La voix du gendarme claqua comme un tir d’honneur :

— Vingt. Des hommes d’expérience. Ils vont quadriller les terrains qui entourent les lieux de la découverte et…

— Très bien. Je suggère qu’ils interrogent aussi toutes les personnes qui habitent près des routes menant à la rivière, qu’ils visitent aussi les stations-service, les gares, les maisons voisines des arrêts de car… Le jeune Caillois, pendant ses randonnées, dormait parfois dans les refuges. Repérez-les et fouillez-les. La victime a peut-être été surprise dans l’un d’eux.

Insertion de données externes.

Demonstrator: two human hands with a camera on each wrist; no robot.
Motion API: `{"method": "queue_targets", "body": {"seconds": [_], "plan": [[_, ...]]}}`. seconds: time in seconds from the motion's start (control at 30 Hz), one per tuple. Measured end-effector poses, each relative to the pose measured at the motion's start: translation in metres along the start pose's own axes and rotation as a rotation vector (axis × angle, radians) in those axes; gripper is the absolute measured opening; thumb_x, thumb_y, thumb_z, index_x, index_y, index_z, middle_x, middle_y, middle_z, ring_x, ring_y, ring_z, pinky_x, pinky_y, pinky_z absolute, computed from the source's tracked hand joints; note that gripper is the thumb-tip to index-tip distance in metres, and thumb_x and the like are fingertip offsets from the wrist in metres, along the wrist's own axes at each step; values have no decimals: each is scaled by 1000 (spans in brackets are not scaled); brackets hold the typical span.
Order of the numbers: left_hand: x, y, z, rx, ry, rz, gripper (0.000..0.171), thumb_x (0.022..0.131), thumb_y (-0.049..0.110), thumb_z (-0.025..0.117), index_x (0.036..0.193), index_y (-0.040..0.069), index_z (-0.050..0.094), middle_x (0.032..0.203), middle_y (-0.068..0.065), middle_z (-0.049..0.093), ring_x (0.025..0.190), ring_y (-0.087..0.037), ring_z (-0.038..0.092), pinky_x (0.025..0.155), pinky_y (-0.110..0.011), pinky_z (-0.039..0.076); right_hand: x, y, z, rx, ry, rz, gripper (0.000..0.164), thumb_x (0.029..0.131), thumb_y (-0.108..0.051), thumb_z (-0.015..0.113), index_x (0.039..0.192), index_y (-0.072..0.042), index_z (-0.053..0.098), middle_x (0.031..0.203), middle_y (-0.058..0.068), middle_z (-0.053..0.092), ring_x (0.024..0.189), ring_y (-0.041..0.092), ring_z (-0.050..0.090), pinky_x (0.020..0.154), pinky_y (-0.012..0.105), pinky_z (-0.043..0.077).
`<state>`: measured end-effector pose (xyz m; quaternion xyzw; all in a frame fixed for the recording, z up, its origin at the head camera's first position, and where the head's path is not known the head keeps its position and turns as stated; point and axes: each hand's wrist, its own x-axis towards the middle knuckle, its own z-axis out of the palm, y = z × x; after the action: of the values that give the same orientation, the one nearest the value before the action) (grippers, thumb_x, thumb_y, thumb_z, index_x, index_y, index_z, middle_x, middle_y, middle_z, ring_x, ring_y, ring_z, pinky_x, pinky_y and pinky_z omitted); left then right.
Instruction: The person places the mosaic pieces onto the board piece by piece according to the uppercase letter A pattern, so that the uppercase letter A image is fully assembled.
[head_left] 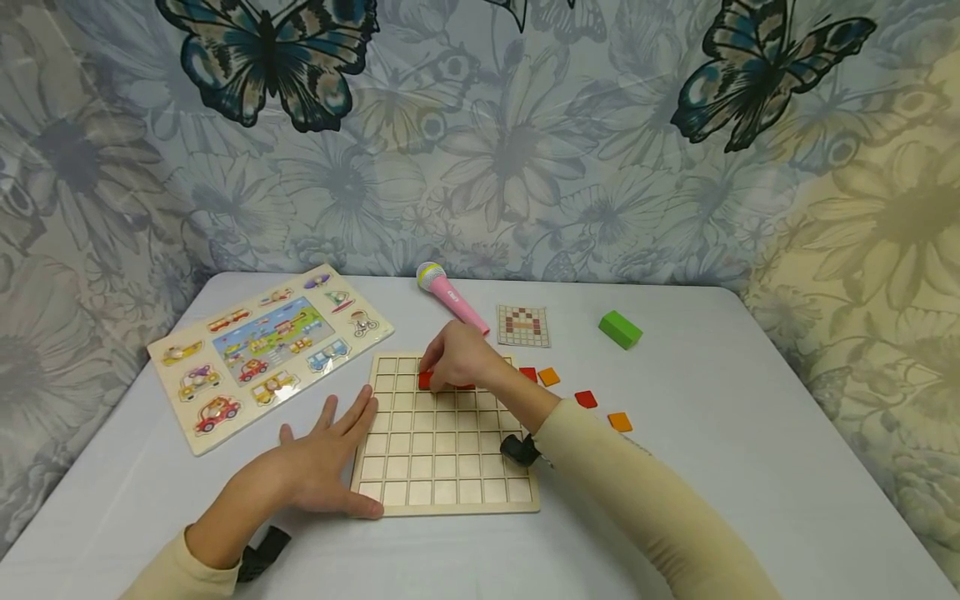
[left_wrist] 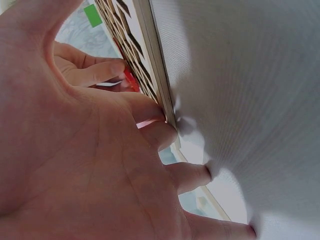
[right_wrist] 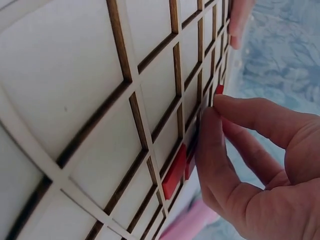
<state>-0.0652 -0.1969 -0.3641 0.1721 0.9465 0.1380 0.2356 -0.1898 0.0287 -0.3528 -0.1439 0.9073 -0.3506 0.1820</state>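
Observation:
A pale wooden grid board (head_left: 442,467) lies flat on the white table. My right hand (head_left: 463,357) reaches over its upper rows and pinches a small red tile (head_left: 425,381) between thumb and fingers, at a cell in the upper left part. More red shows in the same row behind that hand; in the right wrist view a red tile (right_wrist: 174,172) sits in a cell and stands above the slats. My left hand (head_left: 326,467) has its fingers spread, resting along the board's left edge with the thumb at the lower left corner.
Loose red (head_left: 586,400) and orange tiles (head_left: 619,422) lie right of the board. Behind it are a patterned grid card (head_left: 522,326), a pink toy microphone (head_left: 456,300) and a green block (head_left: 620,330). A vehicle picture puzzle (head_left: 273,337) lies at the left.

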Motion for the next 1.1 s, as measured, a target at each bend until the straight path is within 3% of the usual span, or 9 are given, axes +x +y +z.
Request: {"method": "queue_targets", "body": {"seconds": [1.1], "plan": [[-2, 2, 0, 3, 1, -5, 142, 68, 75, 83, 168, 7, 9, 177, -9, -5, 156, -58, 4, 92, -97, 11, 1, -6, 7, -196, 15, -89, 23, 67, 5, 86, 82, -12, 83, 69, -6, 71, 73, 11, 58, 61, 21, 47]]}}
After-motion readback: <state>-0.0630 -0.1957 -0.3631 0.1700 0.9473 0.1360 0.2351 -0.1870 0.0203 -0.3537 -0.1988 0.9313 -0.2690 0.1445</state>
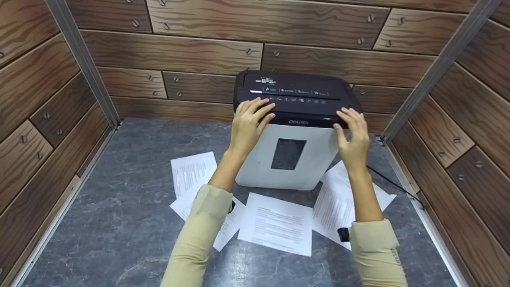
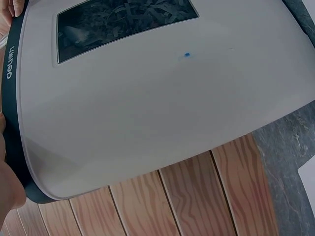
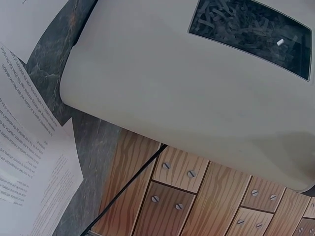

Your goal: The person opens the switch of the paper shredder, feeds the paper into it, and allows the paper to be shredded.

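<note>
Presumably for balance, the two hands sit on either side of the lid (image 1: 306,107): left hand (image 1: 249,122) over its near left edge, right hand (image 1: 354,134) at its near right corner. Both are loosely spread, fingers gently bent on top, thumbs apart, wrapped round nothing — how hard they press I cannot tell. The shredder (image 1: 255,159) stands below and between them, window (image 1: 289,154) facing the person, likely so the scraps (image 3: 231,22) inside show. Sheets (image 1: 277,225) fan out nearer the person than the grip — probably for easy reach. The cord (image 1: 398,186) trails out below the right hand.
</note>
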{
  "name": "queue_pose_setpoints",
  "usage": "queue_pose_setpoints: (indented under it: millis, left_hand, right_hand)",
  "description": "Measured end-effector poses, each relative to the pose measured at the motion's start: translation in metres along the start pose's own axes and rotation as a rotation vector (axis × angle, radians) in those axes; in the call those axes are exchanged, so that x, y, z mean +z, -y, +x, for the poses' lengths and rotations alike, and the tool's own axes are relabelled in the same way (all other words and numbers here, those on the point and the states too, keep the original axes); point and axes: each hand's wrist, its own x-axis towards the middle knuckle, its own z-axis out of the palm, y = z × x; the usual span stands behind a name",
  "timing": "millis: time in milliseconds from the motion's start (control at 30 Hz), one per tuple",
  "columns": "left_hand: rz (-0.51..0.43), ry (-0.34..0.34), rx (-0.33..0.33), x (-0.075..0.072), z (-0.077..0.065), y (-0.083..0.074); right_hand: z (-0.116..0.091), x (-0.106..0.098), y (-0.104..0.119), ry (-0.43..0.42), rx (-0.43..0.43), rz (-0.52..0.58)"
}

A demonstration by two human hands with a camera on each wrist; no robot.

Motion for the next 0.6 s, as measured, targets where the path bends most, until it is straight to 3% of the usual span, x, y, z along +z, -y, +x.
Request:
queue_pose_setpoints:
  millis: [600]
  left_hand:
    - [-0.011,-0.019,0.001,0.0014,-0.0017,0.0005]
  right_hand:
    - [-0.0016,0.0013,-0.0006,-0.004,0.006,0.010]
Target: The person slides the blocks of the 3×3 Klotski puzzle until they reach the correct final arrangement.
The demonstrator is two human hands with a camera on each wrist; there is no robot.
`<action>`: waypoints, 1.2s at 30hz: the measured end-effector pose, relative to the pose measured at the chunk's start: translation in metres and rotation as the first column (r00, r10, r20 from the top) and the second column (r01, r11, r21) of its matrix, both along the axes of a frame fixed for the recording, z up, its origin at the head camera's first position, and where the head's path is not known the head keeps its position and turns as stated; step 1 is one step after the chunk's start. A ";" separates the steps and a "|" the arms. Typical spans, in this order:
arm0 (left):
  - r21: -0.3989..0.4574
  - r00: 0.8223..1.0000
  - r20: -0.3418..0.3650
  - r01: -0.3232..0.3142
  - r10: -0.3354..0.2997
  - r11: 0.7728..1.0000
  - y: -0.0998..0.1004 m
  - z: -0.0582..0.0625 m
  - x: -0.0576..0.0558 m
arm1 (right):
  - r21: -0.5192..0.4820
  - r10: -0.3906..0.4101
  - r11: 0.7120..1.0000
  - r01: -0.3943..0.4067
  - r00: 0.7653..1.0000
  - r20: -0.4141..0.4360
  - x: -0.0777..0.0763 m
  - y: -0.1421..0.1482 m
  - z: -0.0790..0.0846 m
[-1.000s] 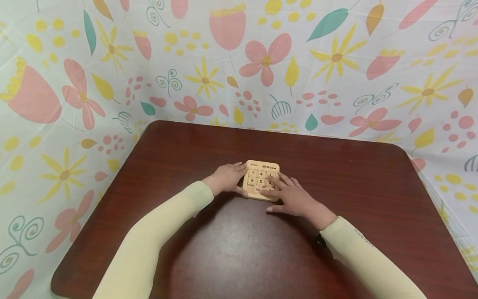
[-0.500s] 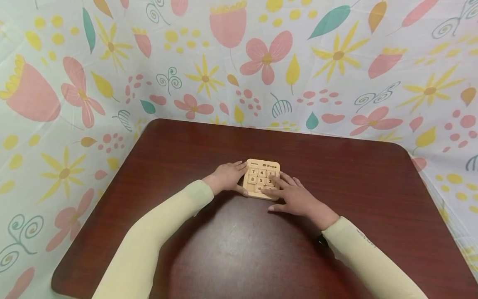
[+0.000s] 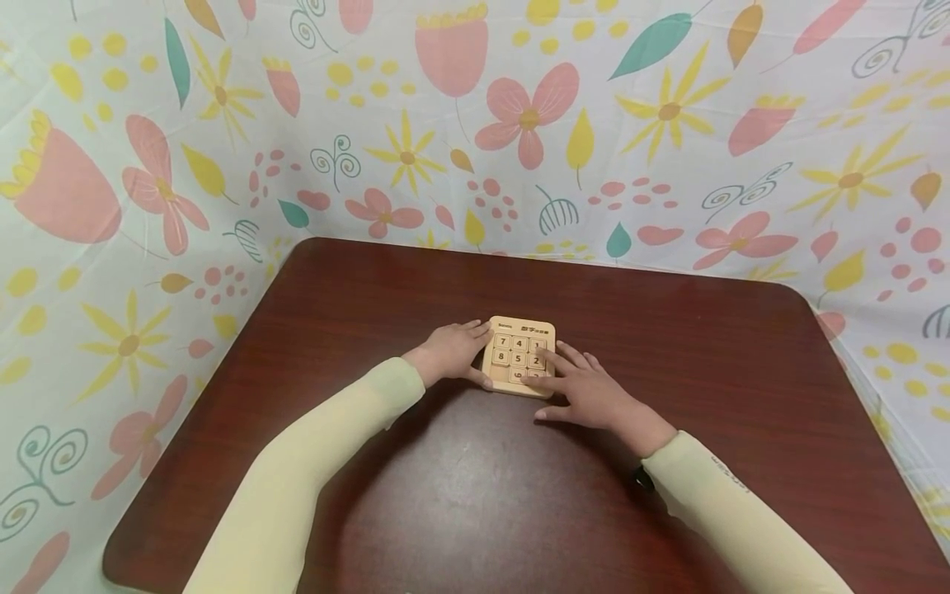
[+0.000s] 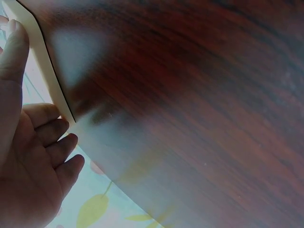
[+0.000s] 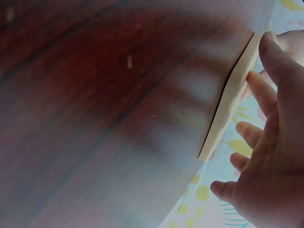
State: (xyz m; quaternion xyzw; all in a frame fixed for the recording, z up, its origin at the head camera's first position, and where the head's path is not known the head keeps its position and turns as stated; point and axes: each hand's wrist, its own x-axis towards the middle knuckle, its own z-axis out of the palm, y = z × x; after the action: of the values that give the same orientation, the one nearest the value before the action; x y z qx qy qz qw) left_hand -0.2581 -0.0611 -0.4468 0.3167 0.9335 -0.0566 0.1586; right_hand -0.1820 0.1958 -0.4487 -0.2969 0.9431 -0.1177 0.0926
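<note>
A wooden number slide puzzle (image 3: pixel 523 321) lies flat on the table in the head view, with numbered tiles in rows. Its bottom row has a gap (image 3: pixel 500 374) at the left, beside a tile marked 6 (image 3: pixel 518 375). My left hand (image 3: pixel 451 351) holds the puzzle's left side, thumb at the near corner and fingers along the edge. Over the right side spreads my right hand (image 3: pixel 594 396), index and middle fingertips on the right-hand tiles, partly hiding them. In the left wrist view the thumb (image 4: pixel 14 52) lies against the puzzle's pale edge (image 4: pixel 47 71).
The puzzle rests on a dark reddish-brown table (image 3: pixel 460 495) with rounded corners. A white cloth (image 3: pixel 653 198) printed with flowers and leaves hangs behind it and along the left.
The tile marked 6 has slid slightly right, widening the gap at lower left. My right hand has shifted slightly right; my left hand stays on the puzzle's side.
</note>
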 end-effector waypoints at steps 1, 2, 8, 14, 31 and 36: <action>0.003 1.000 0.001 0.000 0.000 1.000 0.000 0.000 0.000 | 0.002 -0.002 1.000 0.002 1.000 -0.001 0.000 0.000 0.000; 0.005 1.000 0.003 0.001 -0.001 1.000 0.000 0.000 0.000 | 0.004 -0.003 1.000 0.003 1.000 0.000 0.000 0.000 0.000; 0.018 1.000 0.001 0.004 -0.004 1.000 0.000 -0.002 -0.001 | -0.009 -0.016 1.000 0.016 1.000 0.017 0.001 -0.001 -0.002; 0.022 1.000 -0.005 0.003 -0.003 1.000 -0.001 -0.002 -0.001 | -0.025 -0.022 0.999 0.023 1.000 0.019 0.001 -0.002 -0.002; 0.026 1.000 -0.005 0.000 0.000 1.000 0.001 0.001 0.000 | -0.021 -0.069 0.997 0.070 0.997 0.026 -0.009 -0.022 0.000; 0.024 1.000 -0.010 0.001 0.000 1.000 0.002 0.002 -0.001 | -0.015 -0.080 0.997 0.081 0.996 0.037 -0.012 -0.028 -0.002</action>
State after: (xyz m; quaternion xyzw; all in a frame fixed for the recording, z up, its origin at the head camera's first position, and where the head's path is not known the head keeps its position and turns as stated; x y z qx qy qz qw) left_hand -0.2586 -0.0593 -0.4452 0.3186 0.9348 -0.0470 0.1501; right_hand -0.1942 0.1683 -0.4506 -0.2571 0.9515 -0.1347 0.1025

Niémans se tourna vers Barnes.

— Capitaine, je veux que vous lanciez des demandes d’informations dans toute la région. Je veux obtenir, avant midi, la liste des rôdeurs, maraudeurs et autres clochards du département. Je veux que vous vérifiiez les récentes sorties de prison, dans un rayon de trois cents kilomètres. Les vols de voiture et les vols tout court. Je veux que vous interrogiez tous les hôtels, les restaurants. Envoyez des questionnaires par fax. Je veux connaître le moindre fait singulier, la moindre arrivée suspecte, le moindre signe. Je veux aussi la liste des faits divers survenus ici, à Guernon, depuis vingt ans et plus, qui pourraient rappeler, de près ou de loin, notre affaire.

Barnes notait chaque exigence sur un carnet. Niémans s’adressa à Joisneau :

— Contacte les Renseignements généraux. Demande-leur la liste des sectes, des mages et de tous les frappadingues recensés dans la région.

Joisneau acquiesça. Terpentes opinait aussi du chef, en signe d’assentiment supérieur, comme si on lui ôtait les idées de la tête.

— Voilà de quoi vous occuper en attendant les résultats de l’autopsie, conclut Niémans. Inutile de vous signaler que nous devons garder le silence absolu sur tout ça. Pas un mot à la presse locale. Pas un mot à quiconque.